PROBLEM
Each entry below should be retyped exactly, with nothing omitted.

Saved data entries
═══

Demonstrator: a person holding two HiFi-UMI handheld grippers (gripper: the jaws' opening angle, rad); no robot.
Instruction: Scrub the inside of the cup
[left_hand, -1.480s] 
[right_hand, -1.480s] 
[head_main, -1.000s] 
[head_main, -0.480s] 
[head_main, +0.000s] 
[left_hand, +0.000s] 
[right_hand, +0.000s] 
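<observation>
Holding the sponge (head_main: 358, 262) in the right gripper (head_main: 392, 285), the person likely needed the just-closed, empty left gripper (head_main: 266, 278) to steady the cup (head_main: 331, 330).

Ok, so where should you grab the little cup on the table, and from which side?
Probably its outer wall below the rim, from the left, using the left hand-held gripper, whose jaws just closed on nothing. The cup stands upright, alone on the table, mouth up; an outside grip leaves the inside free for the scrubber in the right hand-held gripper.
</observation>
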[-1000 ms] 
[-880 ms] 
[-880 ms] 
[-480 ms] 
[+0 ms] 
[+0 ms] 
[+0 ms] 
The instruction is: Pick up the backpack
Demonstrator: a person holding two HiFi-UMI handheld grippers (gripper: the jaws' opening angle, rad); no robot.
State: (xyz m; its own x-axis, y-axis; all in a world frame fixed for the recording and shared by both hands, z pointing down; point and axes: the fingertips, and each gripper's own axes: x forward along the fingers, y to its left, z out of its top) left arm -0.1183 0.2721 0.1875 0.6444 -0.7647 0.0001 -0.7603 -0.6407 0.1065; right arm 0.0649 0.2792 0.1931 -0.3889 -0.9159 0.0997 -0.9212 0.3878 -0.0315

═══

TASK RESULT
Demonstrator: a person holding two HiFi-UMI handheld grippers (gripper: the jaws' opening angle, rad); no robot.
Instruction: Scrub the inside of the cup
[left_hand, -1.480s] 
[right_hand, -1.480s] 
[head_main, -1.000s] 
[head_main, -0.480s] 
[head_main, +0.000s] 
[left_hand, +0.000s] 
[right_hand, +0.000s] 
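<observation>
Holding the sponge (head_main: 358, 262) in the right gripper (head_main: 392, 285), the person likely needed the just-closed, empty left gripper (head_main: 266, 278) to steady the cup (head_main: 331, 330).

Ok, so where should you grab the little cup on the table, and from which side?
Probably its outer wall below the rim, from the left, using the left hand-held gripper, whose jaws just closed on nothing. The cup stands upright, alone on the table, mouth up; an outside grip leaves the inside free for the scrubber in the right hand-held gripper.
</observation>
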[-1000 ms] 
[-880 ms] 
[-880 ms] 
[-480 ms] 
[+0 ms] 
[+0 ms] 
[+0 ms] 
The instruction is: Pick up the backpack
Demonstrator: a person holding two HiFi-UMI handheld grippers (gripper: the jaws' opening angle, rad); no robot.
State: (xyz m; its own x-axis, y-axis; all in a world frame fixed for the recording and shared by both hands, z pointing down; point and axes: the fingertips, and each gripper's own axes: x forward along the fingers, y to its left, z out of its top) left arm -0.1183 0.2721 0.1875 0.6444 -0.7647 0.0001 -0.7603 -0.6407 0.1065; right arm 0.0649 0.2792 0.1931 -0.3889 -0.9159 0.0997 -0.9212 0.3878 -0.0315

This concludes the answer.